- _Exercise_: In the lines below, the string "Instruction" may appear; say how many lines hold it and give nothing more.

- _Provided information_:
* * * * * * *

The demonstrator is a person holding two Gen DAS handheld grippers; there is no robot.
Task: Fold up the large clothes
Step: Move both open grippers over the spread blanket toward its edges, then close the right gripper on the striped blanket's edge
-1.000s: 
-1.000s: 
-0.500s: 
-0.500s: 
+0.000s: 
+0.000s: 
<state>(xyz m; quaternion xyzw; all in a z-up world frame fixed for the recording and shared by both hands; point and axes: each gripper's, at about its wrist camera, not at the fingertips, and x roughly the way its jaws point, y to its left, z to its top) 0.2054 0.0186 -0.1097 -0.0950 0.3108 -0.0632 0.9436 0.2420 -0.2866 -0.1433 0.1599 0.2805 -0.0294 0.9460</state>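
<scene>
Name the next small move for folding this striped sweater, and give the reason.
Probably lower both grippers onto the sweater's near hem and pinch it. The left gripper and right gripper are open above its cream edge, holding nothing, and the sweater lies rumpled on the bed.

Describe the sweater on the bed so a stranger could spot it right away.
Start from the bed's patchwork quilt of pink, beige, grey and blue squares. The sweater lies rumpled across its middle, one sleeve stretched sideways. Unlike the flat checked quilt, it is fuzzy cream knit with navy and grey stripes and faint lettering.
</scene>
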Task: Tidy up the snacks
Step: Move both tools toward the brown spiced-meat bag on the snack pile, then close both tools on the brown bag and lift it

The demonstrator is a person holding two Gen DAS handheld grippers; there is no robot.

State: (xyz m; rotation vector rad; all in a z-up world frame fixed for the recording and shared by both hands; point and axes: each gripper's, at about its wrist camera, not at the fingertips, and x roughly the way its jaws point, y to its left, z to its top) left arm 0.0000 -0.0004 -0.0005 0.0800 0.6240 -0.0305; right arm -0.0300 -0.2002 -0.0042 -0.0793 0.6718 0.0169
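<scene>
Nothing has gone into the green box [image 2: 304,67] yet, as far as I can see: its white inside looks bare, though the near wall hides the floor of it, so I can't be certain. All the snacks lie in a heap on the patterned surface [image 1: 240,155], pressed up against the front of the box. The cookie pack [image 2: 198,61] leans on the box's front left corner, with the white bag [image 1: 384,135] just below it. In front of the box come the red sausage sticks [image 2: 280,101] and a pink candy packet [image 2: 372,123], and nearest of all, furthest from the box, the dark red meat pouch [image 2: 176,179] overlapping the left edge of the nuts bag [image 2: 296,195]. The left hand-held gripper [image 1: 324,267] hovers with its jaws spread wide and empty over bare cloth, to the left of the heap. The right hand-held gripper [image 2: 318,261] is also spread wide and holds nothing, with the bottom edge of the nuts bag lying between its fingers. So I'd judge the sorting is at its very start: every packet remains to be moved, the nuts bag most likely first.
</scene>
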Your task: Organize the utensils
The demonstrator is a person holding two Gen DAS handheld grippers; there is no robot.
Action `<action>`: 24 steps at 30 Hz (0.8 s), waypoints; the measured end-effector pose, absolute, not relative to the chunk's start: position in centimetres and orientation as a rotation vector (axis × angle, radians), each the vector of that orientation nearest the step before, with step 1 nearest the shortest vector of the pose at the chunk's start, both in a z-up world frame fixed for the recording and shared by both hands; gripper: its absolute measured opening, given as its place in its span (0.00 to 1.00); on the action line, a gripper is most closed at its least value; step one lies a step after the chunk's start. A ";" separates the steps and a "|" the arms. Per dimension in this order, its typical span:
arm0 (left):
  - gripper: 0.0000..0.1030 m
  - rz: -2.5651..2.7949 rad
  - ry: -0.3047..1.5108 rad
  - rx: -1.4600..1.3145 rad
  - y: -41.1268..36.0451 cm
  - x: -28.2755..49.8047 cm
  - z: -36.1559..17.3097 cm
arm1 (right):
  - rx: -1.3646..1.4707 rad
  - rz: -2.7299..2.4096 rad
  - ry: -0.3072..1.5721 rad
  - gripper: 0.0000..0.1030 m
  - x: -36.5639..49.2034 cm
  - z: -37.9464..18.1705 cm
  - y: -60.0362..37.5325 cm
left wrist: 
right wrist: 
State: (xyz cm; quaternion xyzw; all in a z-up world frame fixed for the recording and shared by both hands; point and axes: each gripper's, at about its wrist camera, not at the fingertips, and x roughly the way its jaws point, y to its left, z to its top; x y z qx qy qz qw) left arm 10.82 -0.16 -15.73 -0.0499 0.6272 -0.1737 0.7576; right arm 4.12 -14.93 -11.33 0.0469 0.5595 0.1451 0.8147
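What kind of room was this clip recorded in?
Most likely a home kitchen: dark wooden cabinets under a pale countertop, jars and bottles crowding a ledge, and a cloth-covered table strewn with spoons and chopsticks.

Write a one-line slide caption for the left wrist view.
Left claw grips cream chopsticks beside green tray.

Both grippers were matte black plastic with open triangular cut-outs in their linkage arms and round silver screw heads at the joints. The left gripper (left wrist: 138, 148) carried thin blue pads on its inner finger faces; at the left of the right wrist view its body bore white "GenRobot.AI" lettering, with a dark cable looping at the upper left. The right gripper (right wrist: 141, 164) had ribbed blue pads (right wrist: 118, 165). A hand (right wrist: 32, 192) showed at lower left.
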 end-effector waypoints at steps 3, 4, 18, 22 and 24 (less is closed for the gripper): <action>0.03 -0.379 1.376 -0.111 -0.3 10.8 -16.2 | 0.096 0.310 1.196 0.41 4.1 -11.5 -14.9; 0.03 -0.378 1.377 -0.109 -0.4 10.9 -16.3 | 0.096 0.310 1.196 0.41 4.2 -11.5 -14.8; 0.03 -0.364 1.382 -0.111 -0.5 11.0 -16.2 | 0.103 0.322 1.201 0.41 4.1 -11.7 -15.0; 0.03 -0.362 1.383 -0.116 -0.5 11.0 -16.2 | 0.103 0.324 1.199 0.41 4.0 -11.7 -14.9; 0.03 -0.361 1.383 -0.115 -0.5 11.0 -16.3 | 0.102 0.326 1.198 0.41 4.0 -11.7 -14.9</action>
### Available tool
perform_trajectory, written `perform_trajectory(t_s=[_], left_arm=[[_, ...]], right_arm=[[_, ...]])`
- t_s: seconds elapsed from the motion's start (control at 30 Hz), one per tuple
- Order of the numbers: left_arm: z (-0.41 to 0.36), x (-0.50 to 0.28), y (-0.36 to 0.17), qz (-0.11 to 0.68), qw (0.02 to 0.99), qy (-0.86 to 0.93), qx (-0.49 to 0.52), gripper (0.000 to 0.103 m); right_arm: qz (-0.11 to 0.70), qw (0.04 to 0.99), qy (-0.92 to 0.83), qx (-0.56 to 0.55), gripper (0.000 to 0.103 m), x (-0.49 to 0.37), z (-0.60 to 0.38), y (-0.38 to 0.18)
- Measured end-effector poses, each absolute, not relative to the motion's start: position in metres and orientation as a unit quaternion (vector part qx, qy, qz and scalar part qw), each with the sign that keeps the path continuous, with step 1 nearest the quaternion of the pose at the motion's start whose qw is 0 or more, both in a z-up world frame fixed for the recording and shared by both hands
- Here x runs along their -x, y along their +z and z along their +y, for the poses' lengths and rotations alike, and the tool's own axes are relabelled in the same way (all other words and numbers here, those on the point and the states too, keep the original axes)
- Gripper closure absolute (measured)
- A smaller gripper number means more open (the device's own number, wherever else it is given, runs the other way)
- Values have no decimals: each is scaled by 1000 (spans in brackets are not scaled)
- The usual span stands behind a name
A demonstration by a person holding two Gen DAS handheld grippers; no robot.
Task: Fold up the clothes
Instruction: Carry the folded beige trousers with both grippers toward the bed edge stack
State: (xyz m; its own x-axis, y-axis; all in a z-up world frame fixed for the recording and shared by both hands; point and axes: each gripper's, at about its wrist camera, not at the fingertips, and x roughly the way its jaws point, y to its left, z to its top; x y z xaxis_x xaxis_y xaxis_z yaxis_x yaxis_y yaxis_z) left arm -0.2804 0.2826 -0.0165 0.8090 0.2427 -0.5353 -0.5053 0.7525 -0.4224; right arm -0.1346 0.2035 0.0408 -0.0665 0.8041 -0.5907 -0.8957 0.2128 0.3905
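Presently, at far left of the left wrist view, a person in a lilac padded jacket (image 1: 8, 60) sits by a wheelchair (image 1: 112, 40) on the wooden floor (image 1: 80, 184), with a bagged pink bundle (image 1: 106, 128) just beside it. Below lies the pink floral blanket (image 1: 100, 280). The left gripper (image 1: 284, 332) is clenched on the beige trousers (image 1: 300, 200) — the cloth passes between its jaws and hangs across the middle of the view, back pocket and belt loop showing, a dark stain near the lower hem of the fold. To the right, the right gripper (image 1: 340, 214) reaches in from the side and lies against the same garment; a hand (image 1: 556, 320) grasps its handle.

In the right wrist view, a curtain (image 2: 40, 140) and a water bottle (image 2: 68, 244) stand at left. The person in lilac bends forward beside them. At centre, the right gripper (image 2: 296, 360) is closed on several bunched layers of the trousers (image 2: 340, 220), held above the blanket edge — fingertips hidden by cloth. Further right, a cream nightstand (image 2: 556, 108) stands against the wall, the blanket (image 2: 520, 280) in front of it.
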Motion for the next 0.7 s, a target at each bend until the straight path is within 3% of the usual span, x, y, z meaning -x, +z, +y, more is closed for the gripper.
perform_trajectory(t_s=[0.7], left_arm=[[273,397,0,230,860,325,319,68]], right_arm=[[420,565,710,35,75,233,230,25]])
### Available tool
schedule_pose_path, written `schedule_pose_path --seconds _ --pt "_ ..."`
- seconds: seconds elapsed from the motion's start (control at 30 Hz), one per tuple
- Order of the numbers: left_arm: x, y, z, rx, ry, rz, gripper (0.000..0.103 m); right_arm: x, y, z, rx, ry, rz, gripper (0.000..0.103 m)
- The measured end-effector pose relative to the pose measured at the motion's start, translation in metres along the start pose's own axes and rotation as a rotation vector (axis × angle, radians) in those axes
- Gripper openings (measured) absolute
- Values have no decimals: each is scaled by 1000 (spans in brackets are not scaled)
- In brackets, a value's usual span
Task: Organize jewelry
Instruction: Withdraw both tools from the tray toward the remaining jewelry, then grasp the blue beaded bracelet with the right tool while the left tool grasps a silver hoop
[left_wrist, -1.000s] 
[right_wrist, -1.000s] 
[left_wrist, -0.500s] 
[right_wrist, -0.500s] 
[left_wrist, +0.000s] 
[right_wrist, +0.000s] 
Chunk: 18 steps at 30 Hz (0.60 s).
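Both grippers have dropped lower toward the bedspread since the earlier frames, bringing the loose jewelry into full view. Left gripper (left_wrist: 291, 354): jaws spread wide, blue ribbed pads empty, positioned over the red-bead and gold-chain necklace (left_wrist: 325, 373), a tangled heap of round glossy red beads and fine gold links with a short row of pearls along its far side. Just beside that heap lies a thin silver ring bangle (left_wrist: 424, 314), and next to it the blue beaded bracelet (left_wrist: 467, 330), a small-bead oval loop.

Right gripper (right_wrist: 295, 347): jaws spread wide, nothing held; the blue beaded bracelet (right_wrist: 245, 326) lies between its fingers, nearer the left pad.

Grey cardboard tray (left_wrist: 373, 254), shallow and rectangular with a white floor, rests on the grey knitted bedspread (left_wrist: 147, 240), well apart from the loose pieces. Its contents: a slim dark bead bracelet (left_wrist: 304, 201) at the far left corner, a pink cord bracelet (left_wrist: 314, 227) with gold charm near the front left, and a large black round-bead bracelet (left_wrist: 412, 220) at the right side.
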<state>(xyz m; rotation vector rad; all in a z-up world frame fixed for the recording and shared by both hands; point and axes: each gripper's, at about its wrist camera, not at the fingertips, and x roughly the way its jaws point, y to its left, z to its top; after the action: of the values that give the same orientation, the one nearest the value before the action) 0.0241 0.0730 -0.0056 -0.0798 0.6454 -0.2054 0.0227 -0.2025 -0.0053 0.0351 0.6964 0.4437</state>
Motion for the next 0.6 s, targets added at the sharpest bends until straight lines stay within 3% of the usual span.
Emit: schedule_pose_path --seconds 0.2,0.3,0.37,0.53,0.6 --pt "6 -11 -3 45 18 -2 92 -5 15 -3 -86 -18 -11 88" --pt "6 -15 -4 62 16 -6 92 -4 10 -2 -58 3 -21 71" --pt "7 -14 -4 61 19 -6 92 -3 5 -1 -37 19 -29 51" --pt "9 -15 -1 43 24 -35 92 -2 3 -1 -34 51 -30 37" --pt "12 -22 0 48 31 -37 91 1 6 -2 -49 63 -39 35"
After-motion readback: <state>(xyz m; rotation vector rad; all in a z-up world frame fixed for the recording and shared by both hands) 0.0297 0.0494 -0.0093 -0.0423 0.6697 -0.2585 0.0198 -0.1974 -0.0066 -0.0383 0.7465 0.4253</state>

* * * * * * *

- _Reply_: 2